Features of phosphorus-calcium metabolism in children with neurogenic disorders of urination

THE AIM: To study the characteristics of phosphorus-calcium metabolism in patients with neurogenic disorders of urination, taking into account the severity of the manifestations of connective tissue dysplasia. PATIENTS AND METHODS. The study included 90 children, including 60 children with neuro-muscular dysfunction of the bladder (NMDB) and 30 children with enuresis from the age of 5 to 15 years.
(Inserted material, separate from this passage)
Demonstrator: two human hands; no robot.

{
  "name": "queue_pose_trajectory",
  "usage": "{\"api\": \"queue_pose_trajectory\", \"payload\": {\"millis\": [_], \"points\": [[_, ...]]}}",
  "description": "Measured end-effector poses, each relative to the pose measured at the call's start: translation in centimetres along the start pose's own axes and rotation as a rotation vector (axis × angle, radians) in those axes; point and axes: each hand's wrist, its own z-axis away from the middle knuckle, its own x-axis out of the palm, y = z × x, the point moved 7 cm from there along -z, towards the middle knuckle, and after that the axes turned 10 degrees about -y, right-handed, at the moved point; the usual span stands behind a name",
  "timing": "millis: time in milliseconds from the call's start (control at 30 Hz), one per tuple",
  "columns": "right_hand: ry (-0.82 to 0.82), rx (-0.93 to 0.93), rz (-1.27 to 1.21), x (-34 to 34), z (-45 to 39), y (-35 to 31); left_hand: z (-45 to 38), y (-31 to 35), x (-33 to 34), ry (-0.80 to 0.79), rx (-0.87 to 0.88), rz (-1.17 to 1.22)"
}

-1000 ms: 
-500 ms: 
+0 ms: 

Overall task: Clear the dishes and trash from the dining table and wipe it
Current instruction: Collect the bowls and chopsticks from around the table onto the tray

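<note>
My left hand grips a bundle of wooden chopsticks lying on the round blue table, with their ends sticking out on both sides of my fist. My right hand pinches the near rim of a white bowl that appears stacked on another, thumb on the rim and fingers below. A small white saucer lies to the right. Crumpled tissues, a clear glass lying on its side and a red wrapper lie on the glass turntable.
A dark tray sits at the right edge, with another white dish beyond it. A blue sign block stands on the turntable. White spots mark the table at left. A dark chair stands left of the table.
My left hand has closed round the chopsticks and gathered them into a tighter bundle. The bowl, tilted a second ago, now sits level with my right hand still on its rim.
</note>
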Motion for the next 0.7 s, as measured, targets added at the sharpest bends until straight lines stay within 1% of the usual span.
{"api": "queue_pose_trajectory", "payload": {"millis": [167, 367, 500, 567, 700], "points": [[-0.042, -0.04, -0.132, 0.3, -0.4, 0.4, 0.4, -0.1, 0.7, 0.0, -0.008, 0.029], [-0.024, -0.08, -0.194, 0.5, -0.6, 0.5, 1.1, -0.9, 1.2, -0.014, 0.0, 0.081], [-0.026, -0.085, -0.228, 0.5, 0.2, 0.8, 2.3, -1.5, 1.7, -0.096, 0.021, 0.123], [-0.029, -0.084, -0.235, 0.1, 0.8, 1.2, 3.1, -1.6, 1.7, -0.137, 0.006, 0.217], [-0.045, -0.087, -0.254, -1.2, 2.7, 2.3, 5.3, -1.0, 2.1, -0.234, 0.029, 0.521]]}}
The diagnosis was established based on a comprehensive examination and according to industry standards. Connective tissue dysplasia was diagnosed in children with the detection of 6 or more small external or visceral manifestations involving 3 or more organs from different systems. Assessment of the severity (severity) of connective tissue dysplasia was carried out according to the point system proposed by T.I. Kadurina et al. Each group was divided into subgroups depending on the severity of the manifestations of connective tissue dysplasia. The determination of the level of calcium and phosphorus in the blood and urine, as well as the calculation of the calcium-creatinine coefficient followed by a comparison of the results in these groups and subgroups. To assess the significance of differences, the Mann-Whitney test was calculated, p <0.05 was considered significant. RESULTS. he level of calcium and phosphorus in the urine was slightly higher in children with enuresis, especially in the morning portion of urine, where the concentration of calcium was 26% higher than in patients with NMDB. At the same time, the value of calcium /creatinine coefficient was significantly higher in the group of patients with enuresis and was 2 times higher than the normative indicators, which indicates the importance of hypercalciuria in the development of enuresis. СONCLUSION. According to the obtained data, the severity of calciuria, determined by the value of the calcium-creatinine coefficient, is significantly higher in patients with enuresis than with NMDB.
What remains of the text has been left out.